EX-99.1 2 l34998aexv99w1.htm EX-99.1 EX-99.1
Exhibit 99.1
For Immediate Release:
     
Contact:
  Francine Glandt
 
  Vice President of Capital Markets
 
  Developers Diversified Realty
 
  Main: (216) 755-5500
 
  E-mail: fglandt@ddr.com
DEVELOPERS DIVERSIFIED PROVIDES YEAR-END UPDATES ON RECENT MARKET TRANSACTIONS
Cleveland, OH, December 30, 2008 — Developers Diversified Realty (NYSE: DDR), the leading owner, manager and developer of market-dominant shopping centers in the United States, announced year-end updates on recent market transactions.
Asset sales: In December, the Company closed five asset sales for total aggregate net proceeds before closing costs to the Company of approximately $36 million. For the calendar year 2008, the Company generated approximately $136 million of aggregate net proceeds before closing costs from asset sales. In addition, the Company has approximately $28 million of assets under contract for sale which are expected to close in the first quarter of 2009 and approximately $111 million of additional asset sales subject to letters of intent.
Financings: Recently, the Company announced bank approval for a new 8.5% fixed-rate, twelve-year financing of R$112 million on its joint venture development in Manaus, Brazil. The financing has since closed and the first drawdown of approximately R$90 million was received by the venture. In addition, this week the Company refinanced a development loan for a consolidated joint venture. The original $19 million loan was upsized to approximately $30 million and matures in January 2010. In 2008, the Company raised a total of approximately $1.2 billion in the aggregate of new mortgage financing for both its wholly owned and joint venture portfolios.

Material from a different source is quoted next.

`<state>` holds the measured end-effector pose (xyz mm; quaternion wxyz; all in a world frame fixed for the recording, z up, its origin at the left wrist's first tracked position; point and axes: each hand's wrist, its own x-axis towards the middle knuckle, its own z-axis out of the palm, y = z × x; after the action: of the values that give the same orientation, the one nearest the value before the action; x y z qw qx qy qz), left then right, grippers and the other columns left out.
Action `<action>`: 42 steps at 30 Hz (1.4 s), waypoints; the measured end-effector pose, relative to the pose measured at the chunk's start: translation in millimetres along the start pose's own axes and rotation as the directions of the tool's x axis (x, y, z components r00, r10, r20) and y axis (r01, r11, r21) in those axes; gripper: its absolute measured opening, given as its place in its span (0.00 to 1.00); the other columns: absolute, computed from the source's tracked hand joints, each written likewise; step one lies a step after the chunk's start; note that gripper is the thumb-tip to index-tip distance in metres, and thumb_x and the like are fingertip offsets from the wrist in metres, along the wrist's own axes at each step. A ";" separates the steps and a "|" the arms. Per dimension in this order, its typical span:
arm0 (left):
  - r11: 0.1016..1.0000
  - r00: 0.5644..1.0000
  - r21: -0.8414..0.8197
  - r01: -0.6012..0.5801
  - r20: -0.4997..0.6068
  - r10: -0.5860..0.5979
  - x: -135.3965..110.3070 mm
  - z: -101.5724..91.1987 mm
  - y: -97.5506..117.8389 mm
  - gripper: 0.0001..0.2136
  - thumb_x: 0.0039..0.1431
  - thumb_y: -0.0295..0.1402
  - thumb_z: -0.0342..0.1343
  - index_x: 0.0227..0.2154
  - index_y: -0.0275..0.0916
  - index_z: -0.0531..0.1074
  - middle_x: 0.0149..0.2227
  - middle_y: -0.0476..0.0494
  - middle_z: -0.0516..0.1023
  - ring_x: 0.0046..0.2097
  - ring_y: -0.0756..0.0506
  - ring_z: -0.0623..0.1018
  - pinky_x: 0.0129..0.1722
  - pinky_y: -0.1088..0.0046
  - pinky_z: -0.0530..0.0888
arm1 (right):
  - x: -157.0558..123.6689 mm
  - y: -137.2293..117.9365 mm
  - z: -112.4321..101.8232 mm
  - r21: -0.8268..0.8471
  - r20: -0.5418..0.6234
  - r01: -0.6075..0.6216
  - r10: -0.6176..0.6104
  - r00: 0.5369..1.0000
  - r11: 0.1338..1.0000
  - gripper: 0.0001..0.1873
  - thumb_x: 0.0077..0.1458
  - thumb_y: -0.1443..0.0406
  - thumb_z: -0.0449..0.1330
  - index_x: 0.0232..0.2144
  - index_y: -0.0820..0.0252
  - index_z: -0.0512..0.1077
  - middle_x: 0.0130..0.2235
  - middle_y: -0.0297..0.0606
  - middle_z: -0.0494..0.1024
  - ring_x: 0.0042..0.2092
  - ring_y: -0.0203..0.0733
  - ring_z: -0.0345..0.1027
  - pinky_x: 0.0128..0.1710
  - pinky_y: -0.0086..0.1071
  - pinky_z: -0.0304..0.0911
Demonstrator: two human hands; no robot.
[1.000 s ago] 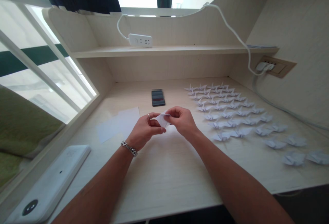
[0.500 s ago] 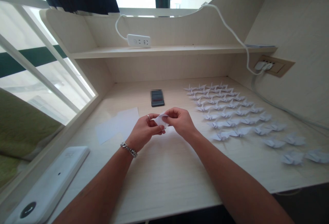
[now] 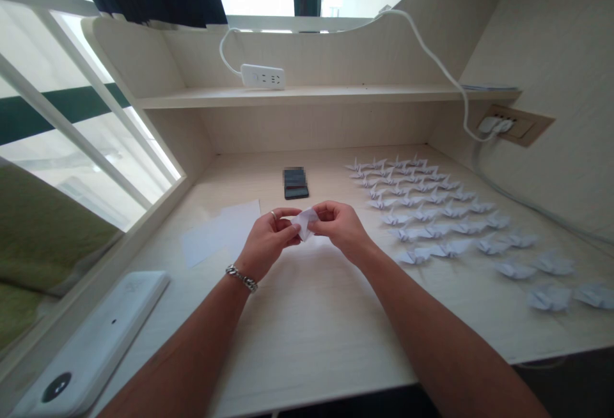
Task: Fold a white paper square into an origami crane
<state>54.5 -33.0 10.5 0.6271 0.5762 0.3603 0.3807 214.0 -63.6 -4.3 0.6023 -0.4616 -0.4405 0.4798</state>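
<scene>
A small piece of folded white paper [image 3: 306, 218] is held up above the middle of the desk. My left hand [image 3: 270, 237], with a ring and a chain bracelet, pinches its left side between thumb and fingers. My right hand [image 3: 339, 225] pinches the right side, its fingertips partly behind the paper. Rows of folded white paper cranes [image 3: 434, 213] stand on the desk to the right of my right hand. Flat white paper sheets [image 3: 211, 236] lie left of my left hand, overlapping each other.
A dark phone [image 3: 295, 183] lies beyond my hands. The long white device [image 3: 96, 348] rests at the desk's left edge. On the shelf [image 3: 330, 95] sits a white power strip [image 3: 262, 77]. A white cable [image 3: 434, 57] runs to the wall socket [image 3: 520, 125].
The folded paper has turned in my fingers and shows more of its face, with a point downward. My fingers have shifted slightly on it. The whole view has moved a little.
</scene>
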 end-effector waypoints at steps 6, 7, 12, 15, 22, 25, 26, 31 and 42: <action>0.999 1.000 0.038 -0.011 -0.008 0.011 -1.0 1.0 1.1 0.19 0.46 0.34 0.65 0.42 0.34 0.72 0.24 0.51 0.75 0.29 0.50 0.75 0.34 0.72 0.75 | 0.8 1.4 -0.4 -0.020 0.013 0.023 -0.022 1.000 1.000 0.16 0.34 0.71 0.68 0.31 0.63 0.75 0.29 0.36 0.79 0.31 0.39 0.72 0.34 0.34 0.67; 0.999 1.000 0.044 -0.016 -0.014 0.017 -0.9 1.1 0.8 0.19 0.46 0.34 0.65 0.42 0.34 0.72 0.24 0.50 0.75 0.29 0.50 0.76 0.34 0.72 0.75 | 1.0 1.9 -0.1 -0.023 0.015 0.027 -0.027 1.000 0.999 0.15 0.34 0.71 0.68 0.31 0.63 0.75 0.29 0.36 0.79 0.31 0.39 0.72 0.34 0.33 0.67; 0.982 0.993 0.154 -0.111 -0.029 0.117 1.4 -0.6 -4.5 0.18 0.48 0.37 0.65 0.41 0.35 0.73 0.32 0.43 0.80 0.33 0.46 0.79 0.35 0.69 0.76 | 0.1 4.4 2.2 -0.129 0.018 0.088 -0.086 0.996 0.988 0.14 0.37 0.69 0.67 0.32 0.62 0.74 0.29 0.36 0.79 0.31 0.40 0.73 0.33 0.33 0.68; 0.938 0.977 0.289 -0.192 -0.038 0.212 1.9 -1.8 -7.7 0.17 0.48 0.39 0.65 0.40 0.36 0.75 0.38 0.40 0.81 0.35 0.44 0.80 0.35 0.69 0.76 | -3.0 4.3 5.1 -0.216 0.038 0.086 -0.080 0.996 0.973 0.14 0.39 0.68 0.66 0.33 0.61 0.74 0.29 0.37 0.80 0.31 0.41 0.74 0.31 0.32 0.68; 0.805 0.947 0.545 -0.235 -0.058 0.316 -3.4 0.5 -4.7 0.09 0.53 0.35 0.60 0.36 0.39 0.76 0.35 0.44 0.81 0.34 0.45 0.80 0.35 0.71 0.75 | -7.4 5.4 10.7 -0.294 0.057 0.114 -0.102 0.993 0.949 0.15 0.40 0.69 0.65 0.35 0.60 0.74 0.31 0.38 0.81 0.33 0.43 0.75 0.32 0.33 0.69; 0.796 0.946 0.550 -0.252 -0.035 0.323 -3.4 0.2 -4.8 0.10 0.52 0.32 0.59 0.39 0.39 0.77 0.36 0.44 0.82 0.35 0.45 0.80 0.36 0.72 0.75 | -6.3 6.3 9.9 -0.292 0.045 0.115 -0.106 0.993 0.950 0.14 0.41 0.69 0.65 0.35 0.60 0.74 0.30 0.38 0.80 0.32 0.43 0.75 0.31 0.33 0.69; 0.811 0.947 0.527 -0.253 -0.035 0.318 -3.0 0.0 -5.3 0.11 0.51 0.31 0.59 0.39 0.39 0.77 0.37 0.44 0.82 0.35 0.45 0.80 0.36 0.72 0.75 | -5.9 6.3 9.3 -0.293 0.038 0.116 -0.110 0.993 0.949 0.14 0.41 0.69 0.65 0.35 0.60 0.74 0.30 0.37 0.80 0.32 0.43 0.75 0.31 0.33 0.69; 0.905 0.957 0.348 -0.243 -0.069 0.283 0.2 -0.7 -7.8 0.14 0.50 0.30 0.60 0.41 0.37 0.76 0.40 0.41 0.82 0.38 0.43 0.81 0.37 0.69 0.77 | -3.7 6.7 6.1 -0.312 0.007 0.130 -0.135 0.991 0.941 0.15 0.41 0.71 0.63 0.36 0.59 0.74 0.31 0.37 0.80 0.33 0.42 0.75 0.33 0.33 0.70; 0.979 0.982 0.105 -0.175 -0.054 0.181 1.9 -2.4 -5.8 0.17 0.49 0.35 0.64 0.41 0.32 0.74 0.40 0.36 0.81 0.40 0.41 0.80 0.40 0.61 0.79 | -2.2 7.9 3.7 -0.256 0.048 0.114 -0.105 0.993 0.960 0.23 0.38 0.70 0.67 0.41 0.60 0.73 0.36 0.39 0.80 0.34 0.42 0.74 0.33 0.34 0.70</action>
<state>53.6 -30.4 4.5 0.5493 0.6243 0.3455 0.4349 208.7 -64.3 -11.6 0.5551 -0.5027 -0.5342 0.3921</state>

Equity Issuance: The Company sold approximately 8.6 million of its common shares in December generating net proceeds of approximately $43 million in the aggregate through its continuous equity program. All proceeds have been used to pay down debt.
Purchase of Senior Notes: In the fourth quarter of 2008, the Company has purchased approximately $71 million face value of its outstanding senior notes at a discount to par. The majority of these purchases were of the Company’s senior notes due January 30, 2009. The current remaining outstanding principal balance of the Company’s January 30, 2009 senior notes is approximately $227 million.

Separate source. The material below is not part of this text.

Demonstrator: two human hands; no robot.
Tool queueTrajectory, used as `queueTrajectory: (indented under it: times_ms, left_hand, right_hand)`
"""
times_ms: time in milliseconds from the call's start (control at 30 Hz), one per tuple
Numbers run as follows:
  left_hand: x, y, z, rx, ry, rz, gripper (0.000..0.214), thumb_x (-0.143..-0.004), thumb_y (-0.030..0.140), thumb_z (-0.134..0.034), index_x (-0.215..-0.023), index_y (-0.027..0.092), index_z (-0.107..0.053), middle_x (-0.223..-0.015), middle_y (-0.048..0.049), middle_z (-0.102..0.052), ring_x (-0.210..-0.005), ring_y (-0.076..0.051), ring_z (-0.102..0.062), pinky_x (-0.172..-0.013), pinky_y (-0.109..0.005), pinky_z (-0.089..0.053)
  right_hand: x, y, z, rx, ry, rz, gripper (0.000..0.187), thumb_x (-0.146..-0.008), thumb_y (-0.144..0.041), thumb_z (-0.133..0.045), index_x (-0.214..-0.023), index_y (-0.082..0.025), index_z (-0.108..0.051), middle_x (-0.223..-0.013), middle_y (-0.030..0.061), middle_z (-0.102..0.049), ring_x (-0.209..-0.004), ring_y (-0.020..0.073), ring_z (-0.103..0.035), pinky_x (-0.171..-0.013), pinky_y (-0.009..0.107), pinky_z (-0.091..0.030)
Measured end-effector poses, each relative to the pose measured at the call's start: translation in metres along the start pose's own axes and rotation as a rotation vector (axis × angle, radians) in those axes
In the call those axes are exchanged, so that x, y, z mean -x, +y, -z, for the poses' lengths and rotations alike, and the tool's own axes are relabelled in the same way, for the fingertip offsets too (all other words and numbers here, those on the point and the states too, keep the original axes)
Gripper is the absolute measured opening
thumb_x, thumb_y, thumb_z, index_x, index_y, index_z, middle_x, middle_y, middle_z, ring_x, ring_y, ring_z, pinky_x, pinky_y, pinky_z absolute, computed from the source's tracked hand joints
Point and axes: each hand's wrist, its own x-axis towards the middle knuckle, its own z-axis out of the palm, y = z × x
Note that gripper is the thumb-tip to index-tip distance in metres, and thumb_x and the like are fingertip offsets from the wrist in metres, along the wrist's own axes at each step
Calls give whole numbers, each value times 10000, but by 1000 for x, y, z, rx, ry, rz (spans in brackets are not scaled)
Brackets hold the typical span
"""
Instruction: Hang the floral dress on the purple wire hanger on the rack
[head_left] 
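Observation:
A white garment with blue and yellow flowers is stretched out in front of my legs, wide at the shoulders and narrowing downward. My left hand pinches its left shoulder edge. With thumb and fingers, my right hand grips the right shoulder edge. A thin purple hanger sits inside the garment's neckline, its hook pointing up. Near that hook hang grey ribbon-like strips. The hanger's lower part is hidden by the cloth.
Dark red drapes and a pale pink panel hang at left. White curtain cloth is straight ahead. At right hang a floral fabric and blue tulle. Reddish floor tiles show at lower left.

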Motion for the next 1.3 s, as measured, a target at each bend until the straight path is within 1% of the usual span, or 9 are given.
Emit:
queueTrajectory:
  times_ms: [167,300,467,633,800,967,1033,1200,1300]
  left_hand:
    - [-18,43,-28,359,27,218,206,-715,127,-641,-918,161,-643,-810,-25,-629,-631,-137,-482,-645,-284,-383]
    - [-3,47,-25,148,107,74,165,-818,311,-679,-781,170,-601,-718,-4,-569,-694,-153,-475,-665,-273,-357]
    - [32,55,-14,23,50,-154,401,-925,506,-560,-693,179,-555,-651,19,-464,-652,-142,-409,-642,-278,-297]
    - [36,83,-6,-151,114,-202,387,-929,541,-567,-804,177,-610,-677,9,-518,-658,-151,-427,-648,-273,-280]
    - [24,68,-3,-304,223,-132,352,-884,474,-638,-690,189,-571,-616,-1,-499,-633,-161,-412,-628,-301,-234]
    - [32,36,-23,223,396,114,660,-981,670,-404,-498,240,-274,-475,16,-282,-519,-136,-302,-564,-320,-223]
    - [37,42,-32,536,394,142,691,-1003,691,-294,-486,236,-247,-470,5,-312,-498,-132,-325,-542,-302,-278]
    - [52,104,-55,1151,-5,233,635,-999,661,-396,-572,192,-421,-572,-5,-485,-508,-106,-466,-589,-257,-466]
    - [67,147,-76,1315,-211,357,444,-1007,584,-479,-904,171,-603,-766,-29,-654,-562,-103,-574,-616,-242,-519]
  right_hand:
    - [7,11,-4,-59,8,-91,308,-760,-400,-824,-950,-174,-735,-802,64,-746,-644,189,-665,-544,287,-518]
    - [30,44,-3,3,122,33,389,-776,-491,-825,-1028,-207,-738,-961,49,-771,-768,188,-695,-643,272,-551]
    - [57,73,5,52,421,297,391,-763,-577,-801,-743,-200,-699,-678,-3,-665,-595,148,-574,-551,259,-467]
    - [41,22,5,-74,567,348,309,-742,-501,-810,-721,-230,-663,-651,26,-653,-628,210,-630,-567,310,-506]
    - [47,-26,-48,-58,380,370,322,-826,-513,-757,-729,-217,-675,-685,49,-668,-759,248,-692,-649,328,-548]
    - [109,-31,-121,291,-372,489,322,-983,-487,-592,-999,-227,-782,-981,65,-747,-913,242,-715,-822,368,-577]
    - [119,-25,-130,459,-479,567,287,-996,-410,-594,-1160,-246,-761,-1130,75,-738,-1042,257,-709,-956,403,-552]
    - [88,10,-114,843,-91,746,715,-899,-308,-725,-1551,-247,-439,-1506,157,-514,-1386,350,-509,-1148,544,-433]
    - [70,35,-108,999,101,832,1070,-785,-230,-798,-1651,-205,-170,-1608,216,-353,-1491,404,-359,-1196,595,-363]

Based on current operations and these transactions and financings, the Company continues to expect to remain in compliance with all loan covenants and have adequate liquidity to meet all near-term liabilities. Also, the Company continues to actively pursue

 


 

additional asset sales and additional financing alternatives with numerous potential sources. David Oakes, Developers Diversified’s Senior Executive Vice President of Finance and Chief Investment Officer, commented, “We are pleased to have completed these liquidity enhancing transactions despite the challenges of the current environment. As we enter into 2009, we remain extremely focused on executing transactions that will further reduce our leverage and improve our liquidity.”
Developers Diversified owns and manages approximately 720 retail operating and development properties in 45 states, plus Puerto Rico and Brazil, totaling approximately 159 million square feet. The Company is a self-administered and self-managed real estate investment trust (REIT) operating as a fully integrated real estate company which acquires, develops and leases shopping centers. Additional information about Developers Diversified is available on the Internet at http://www.ddr.com.

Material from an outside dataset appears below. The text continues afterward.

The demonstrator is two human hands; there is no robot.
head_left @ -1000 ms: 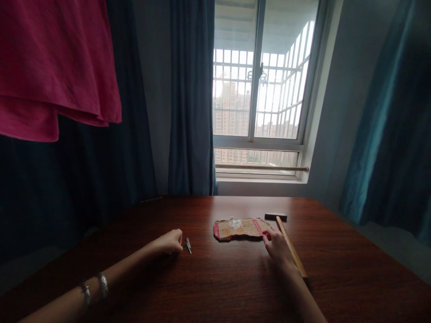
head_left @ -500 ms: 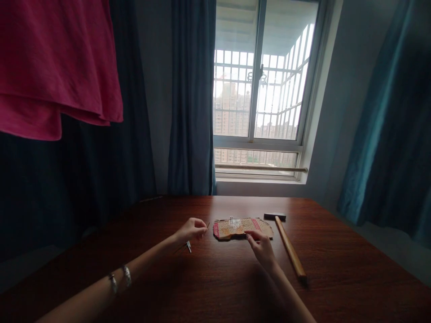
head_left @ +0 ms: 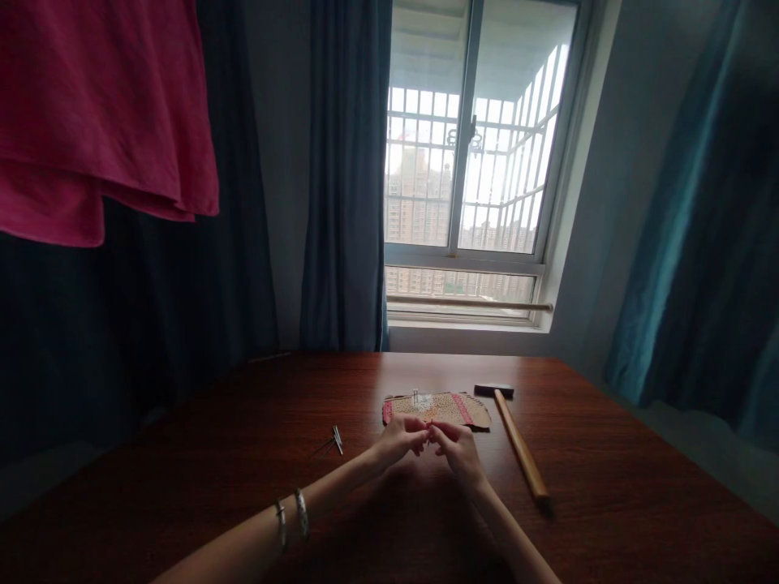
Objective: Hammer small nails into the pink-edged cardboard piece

Developers Diversified Realty Corporation considers portions of this information to be forward-looking statements within the meaning of Section 27A of the Securities Act of 1933 and Section 21E of the Securities Exchange Act of 1934, both as amended, with respect to the Company’s expectation for future periods. Although the Company believes that the expectations reflected in such forward-looking statements are based upon reasonable assumptions, it can give no assurance that its expectations will be achieved. For this purpose, any statements contained herein that are not historical fact may be deemed to be forward-looking statements. There are a number of important factors that could cause the results of the Company to differ materially from those indicated by such forward-looking statements, including, among other factors, local conditions such as oversupply of space or a reduction in demand for real estate in the area; competition from other available space; dependence on rental income from real property; the loss or significant downsizing of a major tenant; constructing properties or expansions that produce a desired yield on investment; our ability to sell assets on commercially reasonable terms including those under contract and those subject to a letter of intent; our ability to secure equity or debt financing on commercially acceptable terms or at all; our ability to enter into definitive agreements with regard to our financing and joint venture arrangements or our failure to satisfy conditions to the completion of these arrangements. For additional factors that could cause the results of the Company to differ materially from these indicated in the forward-looking statements, please refer to the Company’s Annual Report on Form 10-K for the year ended December 31, 2007. The Company undertakes no obligation to publicly revise these forward-looking statements to reflect events or circumstances that arise after the date hereof.